We (Kate and Mikhail) were investigating canonical vs alternate links for T234340 based on information in https://webmasters.googleblog.com/2019/02/consolidating-your-website-traffic-on.html and were really confused when we were seeing clicks and impressions reported for en.m.wikipedia.org, since

In the current version, some of your traffic is attributed to the canonical property and some to the alternate property. The new version should attribute all of your traffic to the canonical property.

So based on our system and that blog post, we should be seeing 0 and 0 for .m. domains in the Google Search Console (GSC) but that's not the case. Looking at the page source revealed something incredibly weird:

From view-source:https://en.wikipedia.org/wiki/Wikipedia:

<link rel="alternate" href="android-app://org.wikipedia/http/en.m.wikipedia.org/wiki/Wikipedia"/>
<link rel="alternate" type="application/x-wiki" title="Edit this page" href="/w/index.php?title=Wikipedia&amp;action=edit"/>
<link rel="edit" title="Edit this page" href="/w/index.php?title=Wikipedia&amp;action=edit"/>
<link rel="apple-touch-icon" href="/static/apple-touch/wikipedia.png"/>
<link rel="shortcut icon" href="/static/favicon/wikipedia.ico"/>
<link rel="search" type="application/opensearchdescription+xml" href="/w/opensearch_desc.php" title="Wikipedia (en)"/>
<link rel="EditURI" type="application/rsd+xml" href="//en.wikipedia.org/w/api.php?action=rsd"/>
<link rel="license" href="//creativecommons.org/licenses/by-sa/3.0/"/>
<link rel="canonical" href="https://en.wikipedia.org/wiki/Wikipedia"/>
<link rel="dns-prefetch" href="//meta.wikimedia.org" />

and from view-source:https://en.m.wikipedia.org/wiki/Wikipedia:

<link rel="alternate" href="android-app://org.wikipedia/http/en.m.wikipedia.org/wiki/Wikipedia"/>
<link rel="manifest" href="/w/api.php?action=webapp-manifest"/>
<link rel="alternate" type="application/x-wiki" title="Edit this page" href="/w/index.php?title=Wikipedia&amp;action=edit"/>
<link rel="edit" title="Edit this page" href="/w/index.php?title=Wikipedia&amp;action=edit"/>
<link rel="apple-touch-icon" href="/static/apple-touch/wikipedia.png"/>
<link rel="shortcut icon" href="/static/favicon/wikipedia.ico"/>
<link rel="search" type="application/opensearchdescription+xml" href="/w/opensearch_desc.php" title="Wikipedia (en)"/>
<link rel="EditURI" type="application/rsd+xml" href="//en.wikipedia.org/w/api.php?action=rsd"/>
<link rel="license" href="//creativecommons.org/licenses/by-sa/3.0/"/>
<link rel="canonical" href="https://en.wikipedia.org/wiki/Wikipedia"/>
<link rel="dns-prefetch" href="//meta.wikimedia.org" />

For some reason we're using href="android-app://org.wikipedia/http/en.m.wikipedia.org/wiki/Wikipedia", shouldn't that be href="https://en.m.wikipedia.org/wiki/Wikipedia" for indexing to correctly understand which version of the article is canonical vs alternate?

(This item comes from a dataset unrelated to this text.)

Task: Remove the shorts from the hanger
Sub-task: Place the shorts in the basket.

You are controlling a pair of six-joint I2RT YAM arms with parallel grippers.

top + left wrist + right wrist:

It is our suspicion that this is why we're not seeing what we expect to see in GSC.

QA

NOTE: The patch will be deployed on Thursday, 20th February
  1. Navigate to any page in a content namespace (e.g. mainspace)
  2. Observe that there's no alternate link whos href attribute begins with android-app://org.wikipedia, e.g. android-app://org.wikipedia/http/en.m.wikipedia.org/wiki/Cult_of_Luna

QA Results

ACStatusDetails
1T244614#5908962
2T244614#5908962

Event Timeline

@mpopov This url format is in fact correct, for the purpose that it was supposed to serve. But actually this purpose is quite outdated and probably no longer supported on Android. In the old days, this tag basically enabled the following logic:

"if the user has this particular app installed on the device (defined by the package name org.wikipedia) then launch that app explicitly, and don't navigate to this link in the browser."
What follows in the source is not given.